Robert, CEO, Cytokinetics: The other thing to note is there’s approximately 40 patients from REDWOOD Cohort four roll into Forrest and the open label extension and that enables us a real time assessment of how they’re doing on an ongoing basis in Forrest and they continue to thrive.

Jason, Host, Citizens: I just want to squeeze in one more here as we think about the broader opportunity

Jason, Host, Citizens: set and that’s on CK-five 86 in heart failure with preserved ejection fraction. So you you also updated last night that you’ll be completing enrollment in the first, two cohorts, later this year. As we think about, you know, the context of the Acacia data, you know, roughly twelve months from now, how should we think about the read through to HFPAF and our confidence there?

Robert, CEO, Cytokinetics: Well this is the beauty of the business model that we set about building quite some time ago, But each of these programs and studies reads and informs on validation for the next and yes, what we’re learning in NHCM we think has direct relevance to this mechanism in HFpEF albeit a subset of patients of HFpEF and Fadi can speak to that.

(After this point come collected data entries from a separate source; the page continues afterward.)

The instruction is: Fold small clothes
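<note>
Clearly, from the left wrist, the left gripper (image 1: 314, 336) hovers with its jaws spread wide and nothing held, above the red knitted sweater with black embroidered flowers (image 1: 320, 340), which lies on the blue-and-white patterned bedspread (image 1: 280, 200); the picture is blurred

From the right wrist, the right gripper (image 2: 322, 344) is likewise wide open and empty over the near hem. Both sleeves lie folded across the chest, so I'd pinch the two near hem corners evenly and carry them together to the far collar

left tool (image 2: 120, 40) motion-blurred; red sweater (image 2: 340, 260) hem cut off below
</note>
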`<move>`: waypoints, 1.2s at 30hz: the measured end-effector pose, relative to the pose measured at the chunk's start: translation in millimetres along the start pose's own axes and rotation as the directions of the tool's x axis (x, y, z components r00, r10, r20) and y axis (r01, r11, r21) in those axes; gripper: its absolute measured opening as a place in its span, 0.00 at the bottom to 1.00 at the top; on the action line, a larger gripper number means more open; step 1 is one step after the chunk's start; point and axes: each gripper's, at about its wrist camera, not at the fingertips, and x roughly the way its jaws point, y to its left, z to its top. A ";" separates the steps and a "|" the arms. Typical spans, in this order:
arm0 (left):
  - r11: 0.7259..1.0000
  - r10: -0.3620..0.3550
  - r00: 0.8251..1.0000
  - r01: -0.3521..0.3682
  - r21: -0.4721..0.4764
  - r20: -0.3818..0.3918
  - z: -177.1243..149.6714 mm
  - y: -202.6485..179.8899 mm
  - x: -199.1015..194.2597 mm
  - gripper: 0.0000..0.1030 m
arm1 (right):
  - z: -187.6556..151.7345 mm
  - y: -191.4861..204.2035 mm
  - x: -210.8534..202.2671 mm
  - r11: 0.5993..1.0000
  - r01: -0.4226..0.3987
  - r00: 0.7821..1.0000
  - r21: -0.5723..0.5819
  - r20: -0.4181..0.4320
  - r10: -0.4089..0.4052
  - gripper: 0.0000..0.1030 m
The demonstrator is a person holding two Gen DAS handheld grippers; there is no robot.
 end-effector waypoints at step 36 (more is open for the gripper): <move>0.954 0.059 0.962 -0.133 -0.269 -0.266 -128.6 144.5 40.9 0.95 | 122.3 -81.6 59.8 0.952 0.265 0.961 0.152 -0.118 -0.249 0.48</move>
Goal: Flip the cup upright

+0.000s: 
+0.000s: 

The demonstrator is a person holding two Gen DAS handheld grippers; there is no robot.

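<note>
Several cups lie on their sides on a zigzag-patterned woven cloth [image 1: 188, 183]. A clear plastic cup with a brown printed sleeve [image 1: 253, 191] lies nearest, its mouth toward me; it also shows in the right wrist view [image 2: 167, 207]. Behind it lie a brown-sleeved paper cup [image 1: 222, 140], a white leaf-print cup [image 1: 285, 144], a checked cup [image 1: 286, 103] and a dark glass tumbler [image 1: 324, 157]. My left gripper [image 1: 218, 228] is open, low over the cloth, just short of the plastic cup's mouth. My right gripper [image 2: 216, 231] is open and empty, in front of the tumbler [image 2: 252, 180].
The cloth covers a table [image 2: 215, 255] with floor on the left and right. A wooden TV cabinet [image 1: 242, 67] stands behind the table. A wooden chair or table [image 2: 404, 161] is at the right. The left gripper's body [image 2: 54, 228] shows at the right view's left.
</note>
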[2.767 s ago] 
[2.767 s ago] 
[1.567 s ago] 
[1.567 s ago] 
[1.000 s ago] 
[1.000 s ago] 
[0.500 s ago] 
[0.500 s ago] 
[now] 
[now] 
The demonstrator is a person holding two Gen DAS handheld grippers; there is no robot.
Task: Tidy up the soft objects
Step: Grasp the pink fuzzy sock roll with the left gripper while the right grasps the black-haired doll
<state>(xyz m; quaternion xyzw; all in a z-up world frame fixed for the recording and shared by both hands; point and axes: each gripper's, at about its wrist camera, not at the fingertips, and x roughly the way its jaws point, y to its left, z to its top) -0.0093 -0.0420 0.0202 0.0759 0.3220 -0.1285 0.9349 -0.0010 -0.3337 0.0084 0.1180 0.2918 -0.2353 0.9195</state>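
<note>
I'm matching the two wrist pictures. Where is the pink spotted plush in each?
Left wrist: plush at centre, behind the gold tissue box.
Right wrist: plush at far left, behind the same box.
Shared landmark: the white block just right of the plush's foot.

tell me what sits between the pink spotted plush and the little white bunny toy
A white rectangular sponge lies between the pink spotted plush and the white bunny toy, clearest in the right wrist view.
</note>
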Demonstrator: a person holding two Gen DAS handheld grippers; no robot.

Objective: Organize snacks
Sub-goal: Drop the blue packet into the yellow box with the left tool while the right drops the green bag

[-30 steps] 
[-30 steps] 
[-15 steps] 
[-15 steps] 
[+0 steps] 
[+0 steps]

Fadi, Head of R&D, Cytokinetics: Well, you know, think some of the audience know heart failure with preserved ejection fraction is a pretty heterogeneous condition. Some of it is due to obesity and has been addressed very nicely by some of

Robert, CEO, Cytokinetics: the

Fadi, Head of R&D, Cytokinetics: GLP-1s. But before the obesity epidemic twenty, twenty five years ago, HFpEF was really marked by people that had normal body weights, normal habitus, hypercontractile cardiac function, and symptoms of heart failure, which is why it was such a puzzling disease. The heart looks like it’s working well when you look at it, but they have all the symptoms of heart failure. And so in many ways they mimic what an NHCM patient looks like. A heart that looks like it’s hyperdynamic, no other real medical issues.

So we’ve designed a study that focuses on population of high ejection fraction, elevated biomarkers, symptoms of heart failure, and other metrics that help us hopefully recreate that NHCM patient model in this adjacent population and see if we are directionally similar with five eighty six.

Jason, Host, Citizens: Fantastic. Well Robert, Fadi, Andrew, really appreciate you being with us this morning and exciting few months ahead as usual with Cytokinetics. Thank you.